Additionally, a company in Barcelona made advances in 3D-printed food this year with a $2,000 machine that can produce pizzas with an even crust, a layer of sauce, and cheese on top.
Drones
Flying Burritos
In addition to Domino’s drone delivery in New Zealand, Chipotle jumped on the dronebandwagon, testing airlifted burrito deliveries in conjunction with Virginia Tech, albeit just for a limited time.
Singapore
A company called Foodpanda also made moves to improve delivery service, testing out drone usage to cut down on wait times for those expecting food.
Wineries
Beyond the context of delivery, drones helped out in California this year, allowing wineries dealing with a drought to assess the health of their crops from the air. The drones were able to gather information on canopy growth and overall crop density, while ground sensors measured soil temperature and moisture.
And Beyond
The Kitchenette
Kimbal Musk, of the tech-minded Musk family, has spent years pushing the boundaries of restaurant food, and his new concept attempts to bring diners “non-industrial food,” or an alternative to fast food at the same affordable prices. The Kitchenette focuses on local ingredients for burgers, salads, soups, and more.
Soylent
A company whose product is heralded as “the future of food” hit a large stumbling block this year. Soylent specializes in powdered meal replacements and food bars, yet those food bars have apparently made people “violently ill.” The company investigated and asked consumers to discard the bars, then ultimately halted production of its powders, finding customers who purchased the powders had similar stomach-related symptoms. The company is still investigating.
Coca-Cola Selfie Bottle
Because what do Millennials love more than taking selfies? The Atlanta-based company developed a “selfie bottle” with a built-in camera that registers when the bottle is at a 70-degree tilt and snaps a photo in the midst of a person drinking Coke.
Self-Driving Trucks
A truck filled with 50,000 Budweiser beers drove 120 miles through Colorado without a driver behind the wheel.

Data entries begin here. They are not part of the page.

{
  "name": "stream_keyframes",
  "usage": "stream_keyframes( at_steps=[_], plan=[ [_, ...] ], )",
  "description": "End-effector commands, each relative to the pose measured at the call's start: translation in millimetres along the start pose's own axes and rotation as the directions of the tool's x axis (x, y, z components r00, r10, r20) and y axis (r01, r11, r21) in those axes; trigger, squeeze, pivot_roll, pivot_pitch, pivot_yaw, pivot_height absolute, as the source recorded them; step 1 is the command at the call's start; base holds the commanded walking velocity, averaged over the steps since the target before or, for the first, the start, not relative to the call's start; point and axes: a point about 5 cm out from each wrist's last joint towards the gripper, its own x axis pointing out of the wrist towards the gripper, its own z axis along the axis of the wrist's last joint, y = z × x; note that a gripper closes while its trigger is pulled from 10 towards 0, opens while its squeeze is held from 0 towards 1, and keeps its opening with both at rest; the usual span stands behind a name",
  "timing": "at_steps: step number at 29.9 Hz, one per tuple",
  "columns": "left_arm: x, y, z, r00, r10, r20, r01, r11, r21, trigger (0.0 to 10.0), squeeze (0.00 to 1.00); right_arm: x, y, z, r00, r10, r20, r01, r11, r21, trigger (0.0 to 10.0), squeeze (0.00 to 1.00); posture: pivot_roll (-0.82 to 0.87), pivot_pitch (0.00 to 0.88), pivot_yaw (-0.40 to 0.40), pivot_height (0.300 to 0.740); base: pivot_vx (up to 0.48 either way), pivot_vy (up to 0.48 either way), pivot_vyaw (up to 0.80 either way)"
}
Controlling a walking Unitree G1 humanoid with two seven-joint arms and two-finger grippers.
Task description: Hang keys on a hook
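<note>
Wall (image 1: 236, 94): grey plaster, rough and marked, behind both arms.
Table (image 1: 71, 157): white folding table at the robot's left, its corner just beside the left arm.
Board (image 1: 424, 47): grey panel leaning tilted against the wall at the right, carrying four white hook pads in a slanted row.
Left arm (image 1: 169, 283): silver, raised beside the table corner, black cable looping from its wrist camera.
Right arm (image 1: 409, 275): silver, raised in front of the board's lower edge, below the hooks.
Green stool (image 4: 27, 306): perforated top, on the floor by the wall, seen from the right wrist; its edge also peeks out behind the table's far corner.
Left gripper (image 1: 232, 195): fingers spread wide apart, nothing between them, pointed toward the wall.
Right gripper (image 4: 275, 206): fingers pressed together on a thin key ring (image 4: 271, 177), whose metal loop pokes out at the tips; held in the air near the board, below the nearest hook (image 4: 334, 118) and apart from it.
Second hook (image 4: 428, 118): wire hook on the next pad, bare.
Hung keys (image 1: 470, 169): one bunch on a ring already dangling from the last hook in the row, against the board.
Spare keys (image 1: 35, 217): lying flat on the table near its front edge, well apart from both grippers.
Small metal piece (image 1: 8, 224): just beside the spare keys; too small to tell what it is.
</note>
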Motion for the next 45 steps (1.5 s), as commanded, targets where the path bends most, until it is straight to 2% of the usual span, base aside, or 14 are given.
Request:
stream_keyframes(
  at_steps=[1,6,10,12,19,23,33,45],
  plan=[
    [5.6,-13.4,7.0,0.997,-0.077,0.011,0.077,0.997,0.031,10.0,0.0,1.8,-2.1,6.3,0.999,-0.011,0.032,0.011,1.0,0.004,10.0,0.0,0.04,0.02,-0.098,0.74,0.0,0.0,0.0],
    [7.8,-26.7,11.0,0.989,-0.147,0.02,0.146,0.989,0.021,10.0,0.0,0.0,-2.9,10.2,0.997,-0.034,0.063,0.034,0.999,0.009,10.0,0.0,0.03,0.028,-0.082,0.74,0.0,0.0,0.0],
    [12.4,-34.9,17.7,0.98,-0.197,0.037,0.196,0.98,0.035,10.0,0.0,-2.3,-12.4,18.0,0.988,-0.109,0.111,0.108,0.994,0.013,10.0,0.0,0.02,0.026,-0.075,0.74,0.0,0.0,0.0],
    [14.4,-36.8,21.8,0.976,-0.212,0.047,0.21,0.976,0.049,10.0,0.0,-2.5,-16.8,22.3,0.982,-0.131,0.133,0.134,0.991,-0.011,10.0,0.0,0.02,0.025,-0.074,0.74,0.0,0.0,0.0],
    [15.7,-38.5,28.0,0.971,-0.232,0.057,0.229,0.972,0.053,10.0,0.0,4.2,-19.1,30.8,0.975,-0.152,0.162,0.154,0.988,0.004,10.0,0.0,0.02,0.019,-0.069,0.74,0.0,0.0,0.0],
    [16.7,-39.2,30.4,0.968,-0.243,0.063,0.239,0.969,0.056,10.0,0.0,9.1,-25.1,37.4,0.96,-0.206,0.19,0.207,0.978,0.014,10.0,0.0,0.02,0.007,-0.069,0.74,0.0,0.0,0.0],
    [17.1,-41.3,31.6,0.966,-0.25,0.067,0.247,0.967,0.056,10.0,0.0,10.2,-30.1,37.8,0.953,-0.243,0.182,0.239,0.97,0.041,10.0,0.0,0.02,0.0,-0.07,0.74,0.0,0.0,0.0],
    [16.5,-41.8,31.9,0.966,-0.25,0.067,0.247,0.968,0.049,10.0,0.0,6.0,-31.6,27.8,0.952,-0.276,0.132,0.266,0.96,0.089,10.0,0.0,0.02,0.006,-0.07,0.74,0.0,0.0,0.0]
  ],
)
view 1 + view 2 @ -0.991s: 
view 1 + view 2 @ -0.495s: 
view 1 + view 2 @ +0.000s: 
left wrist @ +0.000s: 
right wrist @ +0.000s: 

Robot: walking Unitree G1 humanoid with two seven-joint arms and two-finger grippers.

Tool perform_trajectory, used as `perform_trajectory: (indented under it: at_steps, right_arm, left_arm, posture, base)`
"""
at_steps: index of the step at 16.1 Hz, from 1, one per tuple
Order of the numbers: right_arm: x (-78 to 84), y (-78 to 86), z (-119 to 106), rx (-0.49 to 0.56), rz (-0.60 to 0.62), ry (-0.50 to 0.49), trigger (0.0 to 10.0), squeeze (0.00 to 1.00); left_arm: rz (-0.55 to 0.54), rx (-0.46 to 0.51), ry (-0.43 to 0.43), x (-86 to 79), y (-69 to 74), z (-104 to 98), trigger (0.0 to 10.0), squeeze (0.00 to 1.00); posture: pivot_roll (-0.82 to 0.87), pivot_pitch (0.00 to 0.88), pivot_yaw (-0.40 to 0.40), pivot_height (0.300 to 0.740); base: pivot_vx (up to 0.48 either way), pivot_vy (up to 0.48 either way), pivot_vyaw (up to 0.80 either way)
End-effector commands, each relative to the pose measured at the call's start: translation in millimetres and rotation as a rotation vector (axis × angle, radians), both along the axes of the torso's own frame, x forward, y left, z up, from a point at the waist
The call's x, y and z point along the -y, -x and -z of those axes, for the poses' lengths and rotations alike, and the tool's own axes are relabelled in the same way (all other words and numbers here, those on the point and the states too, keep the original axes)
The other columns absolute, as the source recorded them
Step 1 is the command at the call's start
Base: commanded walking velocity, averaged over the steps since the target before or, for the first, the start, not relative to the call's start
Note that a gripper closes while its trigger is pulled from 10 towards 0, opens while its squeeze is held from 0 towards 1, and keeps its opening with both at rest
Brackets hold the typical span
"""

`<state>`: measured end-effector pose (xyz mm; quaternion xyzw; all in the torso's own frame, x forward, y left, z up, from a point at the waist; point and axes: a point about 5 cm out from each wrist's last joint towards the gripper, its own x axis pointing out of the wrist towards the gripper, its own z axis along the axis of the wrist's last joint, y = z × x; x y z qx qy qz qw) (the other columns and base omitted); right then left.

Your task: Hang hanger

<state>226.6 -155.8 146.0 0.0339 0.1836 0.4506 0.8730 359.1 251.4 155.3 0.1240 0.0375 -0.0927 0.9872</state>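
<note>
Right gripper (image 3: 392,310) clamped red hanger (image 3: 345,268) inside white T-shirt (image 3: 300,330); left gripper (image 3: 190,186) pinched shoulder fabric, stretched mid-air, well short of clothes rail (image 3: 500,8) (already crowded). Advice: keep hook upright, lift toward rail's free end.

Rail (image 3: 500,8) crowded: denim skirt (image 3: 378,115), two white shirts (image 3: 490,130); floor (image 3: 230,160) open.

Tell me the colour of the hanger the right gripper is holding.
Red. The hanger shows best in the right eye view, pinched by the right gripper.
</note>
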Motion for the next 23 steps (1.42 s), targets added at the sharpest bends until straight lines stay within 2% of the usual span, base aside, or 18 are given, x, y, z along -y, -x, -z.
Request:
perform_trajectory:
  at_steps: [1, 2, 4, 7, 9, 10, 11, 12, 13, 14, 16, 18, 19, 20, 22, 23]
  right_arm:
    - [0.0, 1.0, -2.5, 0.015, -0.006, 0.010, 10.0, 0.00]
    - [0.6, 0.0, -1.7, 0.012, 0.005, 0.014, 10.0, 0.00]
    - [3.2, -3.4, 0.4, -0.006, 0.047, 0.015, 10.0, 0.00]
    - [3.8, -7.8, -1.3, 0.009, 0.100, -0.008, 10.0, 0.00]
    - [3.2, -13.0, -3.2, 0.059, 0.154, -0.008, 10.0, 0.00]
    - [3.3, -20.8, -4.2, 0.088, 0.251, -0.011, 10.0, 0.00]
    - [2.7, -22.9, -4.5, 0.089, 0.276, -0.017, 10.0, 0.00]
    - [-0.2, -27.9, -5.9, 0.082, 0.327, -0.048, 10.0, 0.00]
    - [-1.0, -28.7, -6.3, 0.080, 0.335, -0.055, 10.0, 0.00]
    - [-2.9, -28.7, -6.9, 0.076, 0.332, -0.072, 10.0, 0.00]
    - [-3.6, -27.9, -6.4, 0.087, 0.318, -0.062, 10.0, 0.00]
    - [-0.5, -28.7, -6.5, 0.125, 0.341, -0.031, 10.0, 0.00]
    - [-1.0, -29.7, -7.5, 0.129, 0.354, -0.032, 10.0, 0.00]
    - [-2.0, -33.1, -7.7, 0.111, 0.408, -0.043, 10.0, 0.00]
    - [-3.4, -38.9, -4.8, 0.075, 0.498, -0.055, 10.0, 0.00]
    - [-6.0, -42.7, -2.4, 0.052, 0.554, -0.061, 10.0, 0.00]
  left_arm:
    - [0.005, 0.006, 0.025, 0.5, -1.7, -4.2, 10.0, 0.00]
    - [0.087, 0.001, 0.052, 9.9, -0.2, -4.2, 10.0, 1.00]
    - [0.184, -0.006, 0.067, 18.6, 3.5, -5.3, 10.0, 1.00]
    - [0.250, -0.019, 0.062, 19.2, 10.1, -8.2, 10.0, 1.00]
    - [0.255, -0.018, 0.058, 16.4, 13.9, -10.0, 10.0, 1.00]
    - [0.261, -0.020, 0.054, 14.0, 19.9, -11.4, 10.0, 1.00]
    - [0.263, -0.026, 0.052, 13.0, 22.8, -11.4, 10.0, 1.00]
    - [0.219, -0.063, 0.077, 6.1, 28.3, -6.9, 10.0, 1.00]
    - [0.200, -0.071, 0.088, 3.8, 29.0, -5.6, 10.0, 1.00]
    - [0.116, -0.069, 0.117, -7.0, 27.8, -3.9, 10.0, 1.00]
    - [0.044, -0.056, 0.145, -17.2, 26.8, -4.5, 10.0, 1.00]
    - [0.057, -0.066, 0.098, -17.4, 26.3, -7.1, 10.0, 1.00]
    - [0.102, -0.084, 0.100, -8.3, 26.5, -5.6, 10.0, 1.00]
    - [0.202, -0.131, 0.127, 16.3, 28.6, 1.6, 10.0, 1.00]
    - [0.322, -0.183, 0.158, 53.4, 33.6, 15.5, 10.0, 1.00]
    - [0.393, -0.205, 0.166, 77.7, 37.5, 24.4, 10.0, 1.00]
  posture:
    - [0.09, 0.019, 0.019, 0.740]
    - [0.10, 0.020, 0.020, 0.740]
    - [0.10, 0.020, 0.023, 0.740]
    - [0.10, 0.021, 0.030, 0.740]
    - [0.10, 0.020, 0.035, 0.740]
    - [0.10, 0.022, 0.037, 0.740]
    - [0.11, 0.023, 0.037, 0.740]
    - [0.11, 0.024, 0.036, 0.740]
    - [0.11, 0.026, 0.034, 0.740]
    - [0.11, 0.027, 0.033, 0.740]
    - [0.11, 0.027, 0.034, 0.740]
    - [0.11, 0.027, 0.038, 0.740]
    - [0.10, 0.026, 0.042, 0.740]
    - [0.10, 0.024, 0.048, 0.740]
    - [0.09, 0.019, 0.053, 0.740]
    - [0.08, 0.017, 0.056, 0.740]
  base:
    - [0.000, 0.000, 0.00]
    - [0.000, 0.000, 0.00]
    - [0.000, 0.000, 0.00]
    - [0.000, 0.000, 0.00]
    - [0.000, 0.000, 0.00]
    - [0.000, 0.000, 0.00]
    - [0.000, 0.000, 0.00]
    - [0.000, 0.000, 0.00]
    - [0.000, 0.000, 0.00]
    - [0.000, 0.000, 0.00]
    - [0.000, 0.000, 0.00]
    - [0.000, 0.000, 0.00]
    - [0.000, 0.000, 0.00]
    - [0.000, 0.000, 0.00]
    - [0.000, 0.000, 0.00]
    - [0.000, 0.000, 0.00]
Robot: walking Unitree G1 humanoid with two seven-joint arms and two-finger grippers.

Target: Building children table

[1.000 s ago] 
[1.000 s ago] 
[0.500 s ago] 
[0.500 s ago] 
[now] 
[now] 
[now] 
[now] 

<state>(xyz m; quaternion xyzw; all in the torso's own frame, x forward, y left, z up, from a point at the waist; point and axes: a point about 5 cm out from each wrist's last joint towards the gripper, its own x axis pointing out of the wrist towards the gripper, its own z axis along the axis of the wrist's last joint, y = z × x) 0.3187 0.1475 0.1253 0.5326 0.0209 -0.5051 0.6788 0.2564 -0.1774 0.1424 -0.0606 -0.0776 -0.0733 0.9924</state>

The truck was part of Uber’s self-driving fleet, appropriately named Otto, and it was the first journey for the vehicle.
Testing for Gluten
A California-based company has spent years perfecting a device to allow individuals with serious gluten intolerance to test for the substance in their food. The result was the Nima Sensor and it was unveiled in March. A user inserts a portion of their meal into the triangle-shaped device, and within two minutes, the portable tool will determine whether that food contains gluten.
Other innovations from the year included a wine dispenser that was funded via Kickstarter, eco-friendly compostable K-cups, and touch-screen ordering at McDonald’s.